WHAT YOU HAVE TO DO =
Show each line from the records below in which the word "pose" occurs.

[[ THE DATA, beginning ]]

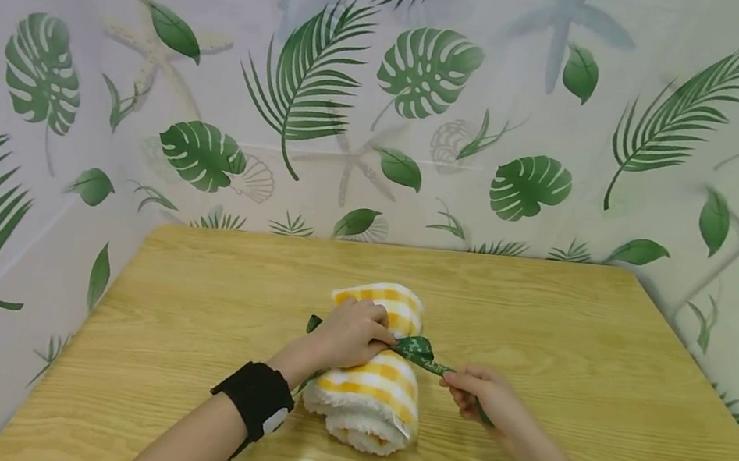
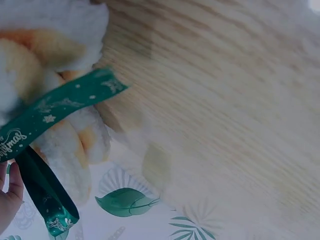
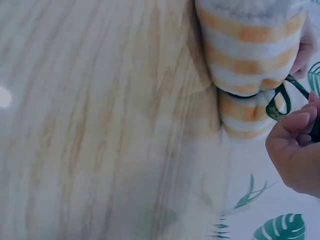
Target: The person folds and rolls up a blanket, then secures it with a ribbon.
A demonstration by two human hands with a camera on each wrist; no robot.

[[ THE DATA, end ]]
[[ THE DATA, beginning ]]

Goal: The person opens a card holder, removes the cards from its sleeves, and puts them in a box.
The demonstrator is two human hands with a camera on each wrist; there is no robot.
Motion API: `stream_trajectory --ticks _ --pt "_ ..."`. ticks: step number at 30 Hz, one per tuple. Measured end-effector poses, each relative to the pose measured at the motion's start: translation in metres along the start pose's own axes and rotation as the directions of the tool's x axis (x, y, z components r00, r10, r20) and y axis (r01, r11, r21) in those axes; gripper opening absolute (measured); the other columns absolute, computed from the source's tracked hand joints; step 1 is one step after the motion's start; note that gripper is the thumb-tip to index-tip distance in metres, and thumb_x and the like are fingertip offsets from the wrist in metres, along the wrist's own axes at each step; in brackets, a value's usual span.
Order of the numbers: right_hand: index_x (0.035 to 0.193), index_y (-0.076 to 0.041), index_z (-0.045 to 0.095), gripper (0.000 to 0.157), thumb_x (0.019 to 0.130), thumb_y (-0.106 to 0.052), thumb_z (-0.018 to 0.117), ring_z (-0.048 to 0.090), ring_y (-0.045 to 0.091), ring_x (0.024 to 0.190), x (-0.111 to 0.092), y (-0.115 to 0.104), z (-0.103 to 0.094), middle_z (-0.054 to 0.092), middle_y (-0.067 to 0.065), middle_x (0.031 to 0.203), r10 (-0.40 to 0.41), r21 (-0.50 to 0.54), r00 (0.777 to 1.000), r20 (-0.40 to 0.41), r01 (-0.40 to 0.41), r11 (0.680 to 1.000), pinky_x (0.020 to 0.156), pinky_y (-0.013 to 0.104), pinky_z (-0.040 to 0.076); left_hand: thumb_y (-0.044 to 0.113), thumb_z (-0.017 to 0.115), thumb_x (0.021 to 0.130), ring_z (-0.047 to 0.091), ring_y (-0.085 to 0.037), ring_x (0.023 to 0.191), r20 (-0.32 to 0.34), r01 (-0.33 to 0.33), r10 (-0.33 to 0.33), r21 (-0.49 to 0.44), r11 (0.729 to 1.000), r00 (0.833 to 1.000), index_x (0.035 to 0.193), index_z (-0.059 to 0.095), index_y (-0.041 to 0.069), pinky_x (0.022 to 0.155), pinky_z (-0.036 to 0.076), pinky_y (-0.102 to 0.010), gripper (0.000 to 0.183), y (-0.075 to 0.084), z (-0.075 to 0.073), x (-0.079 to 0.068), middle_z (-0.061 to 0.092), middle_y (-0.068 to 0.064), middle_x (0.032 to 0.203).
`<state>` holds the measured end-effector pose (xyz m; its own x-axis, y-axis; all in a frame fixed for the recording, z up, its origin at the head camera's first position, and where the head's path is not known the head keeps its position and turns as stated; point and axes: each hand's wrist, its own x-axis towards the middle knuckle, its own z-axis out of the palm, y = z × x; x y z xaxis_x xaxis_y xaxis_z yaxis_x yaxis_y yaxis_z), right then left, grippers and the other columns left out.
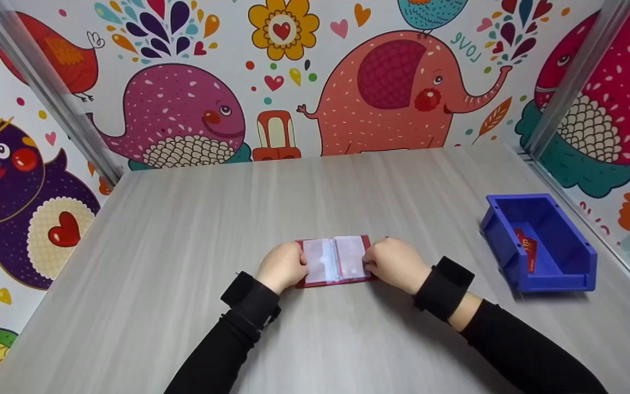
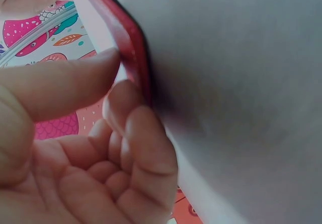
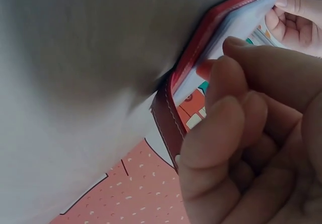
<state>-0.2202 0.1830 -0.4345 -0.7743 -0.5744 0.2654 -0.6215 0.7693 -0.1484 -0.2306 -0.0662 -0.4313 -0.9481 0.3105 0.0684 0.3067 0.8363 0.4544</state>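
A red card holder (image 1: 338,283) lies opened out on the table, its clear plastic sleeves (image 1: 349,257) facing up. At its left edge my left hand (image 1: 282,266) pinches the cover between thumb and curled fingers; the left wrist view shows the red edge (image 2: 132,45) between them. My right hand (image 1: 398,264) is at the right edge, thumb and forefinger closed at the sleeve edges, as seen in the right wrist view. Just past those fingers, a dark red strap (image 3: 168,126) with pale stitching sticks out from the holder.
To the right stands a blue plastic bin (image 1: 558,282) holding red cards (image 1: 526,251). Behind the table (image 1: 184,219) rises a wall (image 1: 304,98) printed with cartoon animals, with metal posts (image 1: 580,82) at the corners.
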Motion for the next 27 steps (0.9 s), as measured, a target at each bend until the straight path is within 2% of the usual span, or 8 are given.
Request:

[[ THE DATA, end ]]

YOUR RESPONSE =
Motion API: `stream_trajectory --ticks _ --pt "_ ..."`. ticks: step number at 30 Hz, one per tuple. Measured end-effector poses, each relative to the pose measured at the motion's start: translation in metres along the start pose's own axes and rotation as the directions of the tool's x axis (x, y, z components r00, r10, r20) and y axis (r01, r11, r21) in those axes; gripper opening absolute (measured); the other columns absolute, computed from the source's tracked hand joints; step 1 is one step after the motion's start; note that gripper is the thumb-tip to index-tip distance in metres, and thumb_x and the like are fingertip offsets from the wrist in metres, along the wrist's own axes at each step; in brackets, a value's usual span.
`<state>` holds the measured end-effector pose (xyz m; its own x-axis, y-axis; all in a frame fixed for the recording, z up, its origin at the head camera's first position, and where the head's path is not known the head keeps its position and turns as stated; point and axes: each hand's wrist, its own x-axis towards the middle knuckle, its own z-axis out of the palm, y = z × x; x y z xaxis_x xaxis_y xaxis_z yaxis_x yaxis_y yaxis_z), right then left, grippers and the other columns left out.

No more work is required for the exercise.